EXERCISE DATA START
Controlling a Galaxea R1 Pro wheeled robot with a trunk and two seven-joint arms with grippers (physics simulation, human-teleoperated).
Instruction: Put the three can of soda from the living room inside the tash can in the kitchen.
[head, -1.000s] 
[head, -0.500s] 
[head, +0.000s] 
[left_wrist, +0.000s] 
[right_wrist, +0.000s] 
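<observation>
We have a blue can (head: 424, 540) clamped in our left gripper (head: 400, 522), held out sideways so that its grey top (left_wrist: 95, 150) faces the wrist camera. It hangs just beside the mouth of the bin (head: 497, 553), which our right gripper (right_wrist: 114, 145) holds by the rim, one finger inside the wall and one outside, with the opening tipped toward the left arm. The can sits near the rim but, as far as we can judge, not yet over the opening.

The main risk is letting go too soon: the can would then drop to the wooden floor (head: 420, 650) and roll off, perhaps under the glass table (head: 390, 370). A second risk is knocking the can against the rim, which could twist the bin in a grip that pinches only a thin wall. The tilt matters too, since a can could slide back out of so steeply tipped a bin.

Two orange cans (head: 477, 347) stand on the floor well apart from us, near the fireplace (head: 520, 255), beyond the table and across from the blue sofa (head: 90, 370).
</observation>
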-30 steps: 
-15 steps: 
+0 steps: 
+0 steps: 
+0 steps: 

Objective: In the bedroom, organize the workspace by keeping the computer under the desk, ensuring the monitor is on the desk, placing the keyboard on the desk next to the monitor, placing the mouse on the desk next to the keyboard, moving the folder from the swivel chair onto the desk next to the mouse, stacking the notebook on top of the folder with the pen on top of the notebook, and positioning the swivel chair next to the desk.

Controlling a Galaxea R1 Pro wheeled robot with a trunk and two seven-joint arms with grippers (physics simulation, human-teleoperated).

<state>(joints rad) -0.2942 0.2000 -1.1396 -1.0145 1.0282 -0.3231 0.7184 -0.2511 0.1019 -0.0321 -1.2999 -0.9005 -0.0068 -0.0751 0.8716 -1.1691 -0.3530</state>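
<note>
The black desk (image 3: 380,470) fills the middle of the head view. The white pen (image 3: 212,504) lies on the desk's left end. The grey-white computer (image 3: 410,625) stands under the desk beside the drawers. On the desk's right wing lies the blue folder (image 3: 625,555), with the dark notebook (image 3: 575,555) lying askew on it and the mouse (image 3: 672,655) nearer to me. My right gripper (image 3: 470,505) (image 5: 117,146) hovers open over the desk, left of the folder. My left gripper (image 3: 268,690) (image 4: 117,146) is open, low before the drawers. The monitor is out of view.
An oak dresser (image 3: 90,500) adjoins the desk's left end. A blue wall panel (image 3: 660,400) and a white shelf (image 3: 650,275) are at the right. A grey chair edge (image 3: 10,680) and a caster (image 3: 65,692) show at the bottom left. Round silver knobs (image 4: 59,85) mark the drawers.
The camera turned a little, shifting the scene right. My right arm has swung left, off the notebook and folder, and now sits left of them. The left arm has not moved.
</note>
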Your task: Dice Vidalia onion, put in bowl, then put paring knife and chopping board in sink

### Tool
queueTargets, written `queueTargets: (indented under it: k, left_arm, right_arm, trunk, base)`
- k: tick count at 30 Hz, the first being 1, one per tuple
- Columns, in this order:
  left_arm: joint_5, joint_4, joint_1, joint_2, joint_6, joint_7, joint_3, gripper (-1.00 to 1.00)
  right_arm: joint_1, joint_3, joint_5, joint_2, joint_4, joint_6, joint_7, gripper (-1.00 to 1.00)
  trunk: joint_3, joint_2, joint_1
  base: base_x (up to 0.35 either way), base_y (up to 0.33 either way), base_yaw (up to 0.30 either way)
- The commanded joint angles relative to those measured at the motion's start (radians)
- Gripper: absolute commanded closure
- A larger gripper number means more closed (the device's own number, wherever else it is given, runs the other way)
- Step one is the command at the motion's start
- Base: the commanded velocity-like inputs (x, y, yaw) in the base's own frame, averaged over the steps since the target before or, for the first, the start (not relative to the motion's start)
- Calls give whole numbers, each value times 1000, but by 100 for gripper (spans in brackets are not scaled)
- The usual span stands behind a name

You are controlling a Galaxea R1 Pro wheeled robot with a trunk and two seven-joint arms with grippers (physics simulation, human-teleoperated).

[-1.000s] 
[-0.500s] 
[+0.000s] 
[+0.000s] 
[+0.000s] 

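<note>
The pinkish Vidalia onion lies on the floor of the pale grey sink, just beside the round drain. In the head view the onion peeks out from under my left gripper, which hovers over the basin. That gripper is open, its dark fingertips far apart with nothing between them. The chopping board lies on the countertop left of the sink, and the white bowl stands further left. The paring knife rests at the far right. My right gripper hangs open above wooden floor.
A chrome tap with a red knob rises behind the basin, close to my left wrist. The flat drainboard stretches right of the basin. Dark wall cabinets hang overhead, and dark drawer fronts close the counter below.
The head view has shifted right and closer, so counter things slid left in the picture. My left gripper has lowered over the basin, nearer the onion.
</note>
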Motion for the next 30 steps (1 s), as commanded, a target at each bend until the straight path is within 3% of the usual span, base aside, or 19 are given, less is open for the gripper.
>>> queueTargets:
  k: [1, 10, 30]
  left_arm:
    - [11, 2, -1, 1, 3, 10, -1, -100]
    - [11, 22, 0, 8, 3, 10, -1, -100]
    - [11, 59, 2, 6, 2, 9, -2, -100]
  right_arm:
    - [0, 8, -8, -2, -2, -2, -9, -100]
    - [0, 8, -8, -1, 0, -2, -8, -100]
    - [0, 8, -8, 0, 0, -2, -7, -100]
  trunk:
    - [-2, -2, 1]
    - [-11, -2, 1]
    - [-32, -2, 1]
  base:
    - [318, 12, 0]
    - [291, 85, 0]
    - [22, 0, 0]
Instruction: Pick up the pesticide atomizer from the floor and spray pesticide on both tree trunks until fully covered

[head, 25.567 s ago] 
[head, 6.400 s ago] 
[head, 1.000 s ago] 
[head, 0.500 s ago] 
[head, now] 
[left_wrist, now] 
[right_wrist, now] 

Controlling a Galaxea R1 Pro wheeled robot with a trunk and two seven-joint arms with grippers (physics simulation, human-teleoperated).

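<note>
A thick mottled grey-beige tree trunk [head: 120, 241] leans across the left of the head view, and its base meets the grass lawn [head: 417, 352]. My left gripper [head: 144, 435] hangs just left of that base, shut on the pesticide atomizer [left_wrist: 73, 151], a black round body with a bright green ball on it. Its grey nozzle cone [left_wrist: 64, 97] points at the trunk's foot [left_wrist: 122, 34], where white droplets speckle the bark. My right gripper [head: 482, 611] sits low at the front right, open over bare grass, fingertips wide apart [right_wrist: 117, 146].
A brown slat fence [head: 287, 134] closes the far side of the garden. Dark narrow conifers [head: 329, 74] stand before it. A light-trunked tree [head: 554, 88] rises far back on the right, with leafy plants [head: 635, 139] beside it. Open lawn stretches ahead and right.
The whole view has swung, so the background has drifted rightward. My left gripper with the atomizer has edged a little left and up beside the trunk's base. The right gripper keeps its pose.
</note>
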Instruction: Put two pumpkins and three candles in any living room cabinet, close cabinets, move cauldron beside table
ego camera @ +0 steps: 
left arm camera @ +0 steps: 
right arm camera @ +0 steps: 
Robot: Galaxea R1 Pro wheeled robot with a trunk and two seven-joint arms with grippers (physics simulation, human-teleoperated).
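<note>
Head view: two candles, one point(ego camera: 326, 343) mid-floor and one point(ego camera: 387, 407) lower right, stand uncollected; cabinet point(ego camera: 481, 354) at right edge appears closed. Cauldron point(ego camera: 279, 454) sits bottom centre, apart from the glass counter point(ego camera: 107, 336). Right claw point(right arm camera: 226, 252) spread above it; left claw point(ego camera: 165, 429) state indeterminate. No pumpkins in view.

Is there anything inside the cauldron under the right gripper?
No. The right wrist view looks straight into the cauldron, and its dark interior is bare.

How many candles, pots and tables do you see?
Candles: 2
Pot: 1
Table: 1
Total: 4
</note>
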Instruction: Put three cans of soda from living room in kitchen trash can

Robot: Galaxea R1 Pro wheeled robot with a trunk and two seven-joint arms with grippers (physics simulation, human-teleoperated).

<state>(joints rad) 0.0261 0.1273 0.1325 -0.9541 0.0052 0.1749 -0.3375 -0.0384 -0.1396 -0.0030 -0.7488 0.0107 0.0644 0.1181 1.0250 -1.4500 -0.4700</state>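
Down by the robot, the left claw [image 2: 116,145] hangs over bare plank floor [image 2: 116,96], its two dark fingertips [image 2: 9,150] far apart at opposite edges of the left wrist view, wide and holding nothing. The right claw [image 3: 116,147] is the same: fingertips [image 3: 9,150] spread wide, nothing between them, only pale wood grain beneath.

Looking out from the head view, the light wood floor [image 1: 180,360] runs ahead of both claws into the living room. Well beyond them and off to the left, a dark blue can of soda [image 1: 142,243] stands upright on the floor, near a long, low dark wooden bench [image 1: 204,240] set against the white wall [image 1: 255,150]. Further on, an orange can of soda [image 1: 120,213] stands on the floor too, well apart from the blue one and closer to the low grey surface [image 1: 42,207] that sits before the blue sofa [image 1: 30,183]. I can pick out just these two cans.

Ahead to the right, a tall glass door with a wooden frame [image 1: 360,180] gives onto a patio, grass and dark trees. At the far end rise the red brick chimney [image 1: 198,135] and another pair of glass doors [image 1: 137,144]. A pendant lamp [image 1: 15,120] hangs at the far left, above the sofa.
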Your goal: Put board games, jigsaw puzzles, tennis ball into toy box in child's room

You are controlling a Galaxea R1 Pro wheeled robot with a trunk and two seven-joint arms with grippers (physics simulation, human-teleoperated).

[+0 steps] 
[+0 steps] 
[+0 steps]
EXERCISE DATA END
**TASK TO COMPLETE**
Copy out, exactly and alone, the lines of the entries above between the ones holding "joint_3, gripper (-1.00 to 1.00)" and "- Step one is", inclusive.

**TASK SOLUTION**
  left_arm: joint_5, joint_4, joint_1, joint_2, joint_6, joint_7, joint_3, gripper (-1.00 to 1.00)
  right_arm: joint_1, joint_3, joint_5, joint_2, joint_4, joint_6, joint_7, gripper (-1.00 to 1.00)
  trunk: joint_3, joint_2, joint_1
  base: base_x (up to 0.35 either way), base_y (up to 0.33 either way), base_yaw (up to 0.30 either way)
- The commanded joint angles relative to those measured at the motion's start (radians)
- Gripper: absolute commanded closure
- A larger gripper number means more closed (the device's own number, wherever else it is given, runs the other way)
- Step one is the command at the motion's start

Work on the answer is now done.